◆ **EXERCISE PROMPT**:
Each line of the data below goes into the copy exactly; pictures do not.

Records from a data collection
···

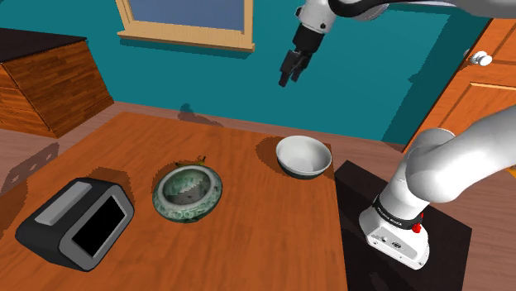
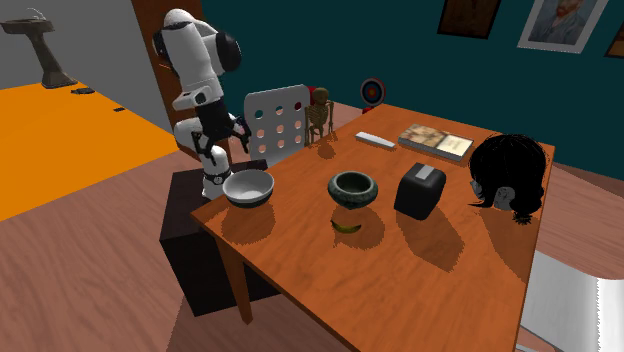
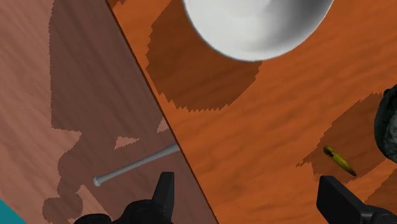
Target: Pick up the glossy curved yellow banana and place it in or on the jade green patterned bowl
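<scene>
I see the arm (image 1: 446, 165) climb steeply from its black stand (image 1: 351, 207), bend over at the top and come back down, so that the pincer (image 1: 286, 80) hangs high and tipped downward, well above the wooden surface (image 1: 273, 240). In the second exterior view the pincer (image 2: 222, 140) sits over the stand-side corner of the surface (image 2: 400, 270), above and just beside the white bowl (image 2: 248, 187). Through the wrist camera the surface's edge runs aslant under the pincer (image 3: 248, 184): one of its fingers (image 3: 164, 194) is over the brown floor (image 3: 63, 95), the other is over the wood. The white bowl (image 3: 257, 25) lies just ahead of the gap between them, with its shadow falling on the boards toward me. The fingers stand wide apart with nothing between them and nothing touching them. The banana (image 3: 339, 160), small and yellow with dark shading, lies flat on the wood just ahead of the finger that is over the surface, outside the gap. The dark green patterned bowl (image 3: 389, 127) is right beside it on the side away from the pincer. In the second exterior view the banana (image 2: 347, 227) rests close against that green bowl (image 2: 353, 188), apart from the white bowl, with a stretch of bare wood between them. From the shoulder view the green bowl (image 1: 188, 193) is below the pincer and farther from the stand than the white bowl (image 1: 303, 155), and a black toaster (image 1: 76, 223) stands farther off again, near the far corner.
</scene>
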Motion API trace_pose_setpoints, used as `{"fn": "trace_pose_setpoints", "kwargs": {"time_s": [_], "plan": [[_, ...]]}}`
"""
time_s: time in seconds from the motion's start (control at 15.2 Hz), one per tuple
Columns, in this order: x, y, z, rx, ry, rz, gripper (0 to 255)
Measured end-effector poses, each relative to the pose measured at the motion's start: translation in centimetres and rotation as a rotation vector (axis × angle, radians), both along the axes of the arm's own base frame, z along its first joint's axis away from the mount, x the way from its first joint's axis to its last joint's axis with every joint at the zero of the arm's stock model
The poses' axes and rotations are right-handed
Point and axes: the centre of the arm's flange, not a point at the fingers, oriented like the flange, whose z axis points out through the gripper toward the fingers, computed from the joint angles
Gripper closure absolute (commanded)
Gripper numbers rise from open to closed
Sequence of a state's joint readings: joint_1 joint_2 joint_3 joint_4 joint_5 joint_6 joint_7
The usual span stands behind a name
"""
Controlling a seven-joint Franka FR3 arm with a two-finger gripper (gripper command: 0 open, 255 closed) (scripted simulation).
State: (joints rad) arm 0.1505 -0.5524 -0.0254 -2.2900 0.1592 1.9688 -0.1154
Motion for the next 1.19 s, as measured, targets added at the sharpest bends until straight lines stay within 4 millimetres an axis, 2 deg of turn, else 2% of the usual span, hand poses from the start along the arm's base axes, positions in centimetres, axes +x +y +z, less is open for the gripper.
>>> {"fn": "trace_pose_setpoints", "kwargs": {"time_s": [0.59,1.19], "plan": [[6.9,5.9,-7.0,0.023,-0.002,0.256,0],[12.3,14.3,-13.4,0.047,-0.004,0.512,0]]}}
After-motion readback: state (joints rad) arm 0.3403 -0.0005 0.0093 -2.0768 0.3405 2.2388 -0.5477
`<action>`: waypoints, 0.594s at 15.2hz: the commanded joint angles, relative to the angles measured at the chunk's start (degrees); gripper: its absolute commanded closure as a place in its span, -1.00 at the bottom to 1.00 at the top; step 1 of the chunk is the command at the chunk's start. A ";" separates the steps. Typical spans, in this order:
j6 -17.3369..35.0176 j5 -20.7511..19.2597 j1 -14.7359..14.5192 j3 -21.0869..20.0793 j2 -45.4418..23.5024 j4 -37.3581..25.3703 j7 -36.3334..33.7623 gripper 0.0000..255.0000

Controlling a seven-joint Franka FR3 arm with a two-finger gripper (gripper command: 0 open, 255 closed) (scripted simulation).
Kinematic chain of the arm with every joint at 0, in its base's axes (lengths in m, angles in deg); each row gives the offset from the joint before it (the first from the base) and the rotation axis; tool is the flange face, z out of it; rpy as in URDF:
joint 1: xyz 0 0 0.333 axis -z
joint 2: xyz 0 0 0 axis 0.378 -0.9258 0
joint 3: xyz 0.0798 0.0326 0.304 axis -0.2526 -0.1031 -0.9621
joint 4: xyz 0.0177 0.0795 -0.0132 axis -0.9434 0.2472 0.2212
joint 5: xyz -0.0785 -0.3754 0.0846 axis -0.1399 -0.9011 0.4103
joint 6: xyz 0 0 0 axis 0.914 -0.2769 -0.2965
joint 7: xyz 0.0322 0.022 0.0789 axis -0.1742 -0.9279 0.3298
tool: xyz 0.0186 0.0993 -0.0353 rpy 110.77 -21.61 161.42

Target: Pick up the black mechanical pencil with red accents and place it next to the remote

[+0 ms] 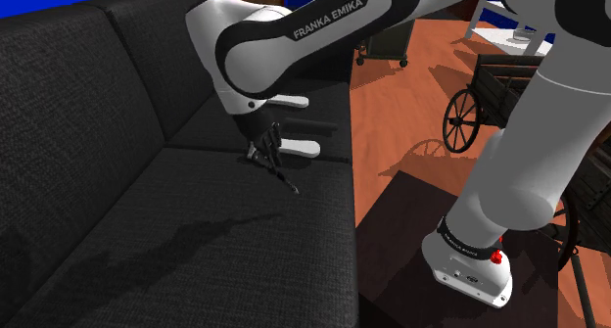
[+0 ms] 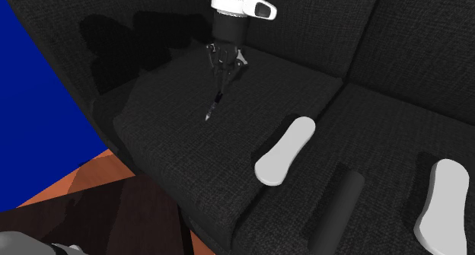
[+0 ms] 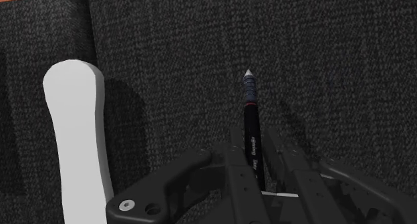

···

◆ **OUTPUT OF THE TASK**:
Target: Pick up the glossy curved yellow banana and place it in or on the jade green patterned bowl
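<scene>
I see the arm (image 1: 446, 165) climb steeply from its black stand (image 1: 351, 207), bend over at the top and come back down, so that the pincer (image 1: 286, 80) hangs high and tipped downward, well above the wooden surface (image 1: 273, 240). In the second exterior view the pincer (image 2: 222, 140) sits over the stand-side corner of the surface (image 2: 400, 270), above and just beside the white bowl (image 2: 248, 187). Through the wrist camera the surface's edge runs aslant under the pincer (image 3: 248, 184): one of its fingers (image 3: 164, 194) is over the brown floor (image 3: 63, 95), the other is over the wood. The white bowl (image 3: 257, 25) lies just ahead of the gap between them, with its shadow falling on the boards toward me. The fingers stand wide apart with nothing between them and nothing touching them. The banana (image 3: 339, 160), small and yellow with dark shading, lies flat on the wood just ahead of the finger that is over the surface, outside the gap. The dark green patterned bowl (image 3: 389, 127) is right beside it on the side away from the pincer. In the second exterior view the banana (image 2: 347, 227) rests close against that green bowl (image 2: 353, 188), apart from the white bowl, with a stretch of bare wood between them. From the shoulder view the green bowl (image 1: 188, 193) is below the pincer and farther from the stand than the white bowl (image 1: 303, 155), and a black toaster (image 1: 76, 223) stands farther off again, near the far corner.
</scene>
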Motion API trace_pose_setpoints, used as `{"fn": "trace_pose_setpoints", "kwargs": {"time_s": [_], "plan": [[_, ...]]}}`
"""
time_s: time in seconds from the motion's start (control at 15.2 Hz), one per tuple
Columns, in this order: x, y, z, rx, ry, rz, gripper (0 to 255)
Measured end-effector poses, each relative to the pose measured at the motion's start: translation in centimetres and rotation as a rotation vector (axis × angle, radians), both along the axes of the arm's own base frame, z along its first joint's axis away from the mount, x the way from its first joint's axis to its last joint's axis with every joint at the zero of the arm's stock model
The poses' axes and rotations are right-handed
Point and axes: the centre of the arm's flange, not a point at the fingers, oriented like the flange, whose z axis points out through the gripper toward the fingers, computed from the joint angles
Gripper closure absolute (commanded)
Gripper numbers rise from open to closed
Sequence of a state's joint readings: joint_1 joint_2 joint_3 joint_4 joint_5 joint_6 joint_7
The usual span stands behind a name
"""
Controlling a seven-joint Franka FR3 arm with a two-finger gripper (gripper command: 0 open, 255 closed) (scripted simulation).
State: (joints rad) arm 0.1505 -0.5524 -0.0254 -2.2900 0.1592 1.9688 -0.1154
Motion for the next 1.19 s, as measured, targets added at the sharpest bends until straight lines stay within 4 millimetres an axis, 2 deg of turn, else 2% of the usual span, hand poses from the start along the arm's base axes, positions in centimetres, axes +x +y +z, less is open for the gripper.
>>> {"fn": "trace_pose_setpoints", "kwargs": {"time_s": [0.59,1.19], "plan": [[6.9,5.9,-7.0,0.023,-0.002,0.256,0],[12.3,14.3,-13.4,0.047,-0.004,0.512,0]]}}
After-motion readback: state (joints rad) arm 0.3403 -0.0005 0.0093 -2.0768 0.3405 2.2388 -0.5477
`<action>`: waypoints, 0.594s at 15.2hz: the commanded joint angles, relative to the angles measured at the chunk's start (degrees); gripper: its absolute commanded closure as a place in its span, -1.00 at the bottom to 1.00 at the top; step 1 of the chunk is the command at the chunk's start. A ";" separates the steps. Typical spans, in this order:
j6 -17.3369..35.0176 j5 -20.7511..19.2597 j1 -14.7359..14.5192 j3 -21.0869..20.0793 j2 -45.4418..23.5024 j4 -37.3581..25.3703 j7 -36.3334..33.7623 gripper 0.0000..255.0000

Controlling a seven-joint Franka FR3 arm with a two-finger gripper (gripper command: 0 open, 255 closed) (scripted simulation).
Kinematic chain of the arm with every joint at 0, in its base's axes (lengths in m, angles in deg); each row gives the offset from the joint before it (the first from the base) and the rotation axis; tool is the flange face, z out of it; rpy as in URDF:
joint 1: xyz 0 0 0.333 axis -z
joint 2: xyz 0 0 0 axis 0.378 -0.9258 0
joint 3: xyz 0.0798 0.0326 0.304 axis -0.2526 -0.1031 -0.9621
joint 4: xyz 0.0177 0.0795 -0.0132 axis -0.9434 0.2472 0.2212
joint 5: xyz -0.0785 -0.3754 0.0846 axis -0.1399 -0.9011 0.4103
joint 6: xyz 0 0 0 axis 0.914 -0.2769 -0.2965
joint 7: xyz 0.0322 0.022 0.0789 axis -0.1742 -0.9279 0.3298
tool: xyz 0.0186 0.0993 -0.0353 rpy 110.77 -21.61 161.42

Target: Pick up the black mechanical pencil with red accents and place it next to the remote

[+0 ms] 
[+0 ms] 
[+0 ms] 

This exercise has nothing more to it.